- Task requirements -
Look through the lines below and copy each one that includes "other".

- The data -
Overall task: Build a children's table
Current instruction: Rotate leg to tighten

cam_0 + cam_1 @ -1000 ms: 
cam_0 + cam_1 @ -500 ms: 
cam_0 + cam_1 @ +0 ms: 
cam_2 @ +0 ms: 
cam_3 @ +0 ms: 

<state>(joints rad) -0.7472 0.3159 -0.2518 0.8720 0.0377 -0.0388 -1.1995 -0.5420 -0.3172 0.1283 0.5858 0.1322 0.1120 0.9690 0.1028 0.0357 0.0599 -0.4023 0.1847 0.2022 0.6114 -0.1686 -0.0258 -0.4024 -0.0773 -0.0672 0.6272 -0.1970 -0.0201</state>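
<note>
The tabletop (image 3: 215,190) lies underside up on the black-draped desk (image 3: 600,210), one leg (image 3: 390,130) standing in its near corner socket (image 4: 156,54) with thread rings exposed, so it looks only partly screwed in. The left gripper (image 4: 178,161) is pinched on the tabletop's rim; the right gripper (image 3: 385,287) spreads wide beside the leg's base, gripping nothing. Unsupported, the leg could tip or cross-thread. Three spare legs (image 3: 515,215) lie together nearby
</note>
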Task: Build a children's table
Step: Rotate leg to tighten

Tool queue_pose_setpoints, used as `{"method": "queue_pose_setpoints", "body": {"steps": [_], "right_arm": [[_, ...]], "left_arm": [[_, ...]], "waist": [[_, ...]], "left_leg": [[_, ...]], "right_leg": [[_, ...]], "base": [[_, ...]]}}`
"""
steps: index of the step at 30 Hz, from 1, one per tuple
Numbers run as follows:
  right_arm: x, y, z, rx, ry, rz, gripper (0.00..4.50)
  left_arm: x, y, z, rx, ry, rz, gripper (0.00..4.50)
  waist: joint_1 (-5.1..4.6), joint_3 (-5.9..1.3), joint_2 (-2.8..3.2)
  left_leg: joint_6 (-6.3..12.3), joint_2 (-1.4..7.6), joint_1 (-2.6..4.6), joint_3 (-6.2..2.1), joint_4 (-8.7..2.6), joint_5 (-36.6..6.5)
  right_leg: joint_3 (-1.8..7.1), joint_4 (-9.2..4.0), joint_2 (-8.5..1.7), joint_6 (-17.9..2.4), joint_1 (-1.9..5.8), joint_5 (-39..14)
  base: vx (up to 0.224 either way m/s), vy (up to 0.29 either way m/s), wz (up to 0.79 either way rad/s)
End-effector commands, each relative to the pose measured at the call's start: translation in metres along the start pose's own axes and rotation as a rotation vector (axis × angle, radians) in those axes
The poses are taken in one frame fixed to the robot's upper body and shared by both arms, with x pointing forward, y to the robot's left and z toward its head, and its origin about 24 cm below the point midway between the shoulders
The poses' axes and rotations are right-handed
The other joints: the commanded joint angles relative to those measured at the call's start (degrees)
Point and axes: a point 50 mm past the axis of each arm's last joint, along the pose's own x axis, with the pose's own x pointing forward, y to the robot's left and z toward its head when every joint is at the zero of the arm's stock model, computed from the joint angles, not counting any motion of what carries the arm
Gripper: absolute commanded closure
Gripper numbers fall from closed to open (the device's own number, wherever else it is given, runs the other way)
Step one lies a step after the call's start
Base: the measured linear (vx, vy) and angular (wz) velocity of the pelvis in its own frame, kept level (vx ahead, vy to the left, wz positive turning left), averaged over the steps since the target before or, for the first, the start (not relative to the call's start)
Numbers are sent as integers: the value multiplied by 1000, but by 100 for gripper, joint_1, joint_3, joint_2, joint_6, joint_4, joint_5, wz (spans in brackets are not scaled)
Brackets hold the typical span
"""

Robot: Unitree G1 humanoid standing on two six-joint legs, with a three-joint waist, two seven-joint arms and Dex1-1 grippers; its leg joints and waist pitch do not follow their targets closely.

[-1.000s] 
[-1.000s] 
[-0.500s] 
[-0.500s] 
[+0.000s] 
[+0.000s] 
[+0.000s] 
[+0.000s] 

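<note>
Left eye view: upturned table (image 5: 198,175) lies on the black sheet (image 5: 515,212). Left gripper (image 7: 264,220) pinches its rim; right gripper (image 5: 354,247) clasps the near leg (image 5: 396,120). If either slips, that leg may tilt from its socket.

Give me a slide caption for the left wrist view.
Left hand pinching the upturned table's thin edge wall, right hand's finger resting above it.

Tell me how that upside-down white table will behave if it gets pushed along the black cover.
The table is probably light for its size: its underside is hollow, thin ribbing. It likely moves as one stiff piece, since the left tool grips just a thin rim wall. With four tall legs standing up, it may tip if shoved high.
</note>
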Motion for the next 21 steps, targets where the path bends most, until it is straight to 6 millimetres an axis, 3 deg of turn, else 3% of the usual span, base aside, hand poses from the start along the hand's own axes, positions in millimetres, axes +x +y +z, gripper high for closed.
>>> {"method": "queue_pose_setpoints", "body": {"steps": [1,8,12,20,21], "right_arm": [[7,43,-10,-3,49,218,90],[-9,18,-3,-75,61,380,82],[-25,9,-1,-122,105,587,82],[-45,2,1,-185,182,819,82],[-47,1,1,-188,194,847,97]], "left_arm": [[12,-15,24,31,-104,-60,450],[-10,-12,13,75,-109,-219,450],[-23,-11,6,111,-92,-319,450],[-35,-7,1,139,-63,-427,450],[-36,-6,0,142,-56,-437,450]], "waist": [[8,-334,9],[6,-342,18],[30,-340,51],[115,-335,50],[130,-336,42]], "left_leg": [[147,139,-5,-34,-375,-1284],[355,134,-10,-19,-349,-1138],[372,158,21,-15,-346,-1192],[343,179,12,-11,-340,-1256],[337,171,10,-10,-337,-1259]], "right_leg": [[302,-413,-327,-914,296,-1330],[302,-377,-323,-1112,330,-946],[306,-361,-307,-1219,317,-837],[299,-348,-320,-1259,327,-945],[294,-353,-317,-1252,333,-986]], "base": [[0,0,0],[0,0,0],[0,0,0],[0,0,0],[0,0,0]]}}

- Expected answer -
The other joints: the commanded joint angles relative to those measured at the call's start (degrees)
Gripper numbers fall from closed to open (the device's own number, wherever else it is given, runs the other way)

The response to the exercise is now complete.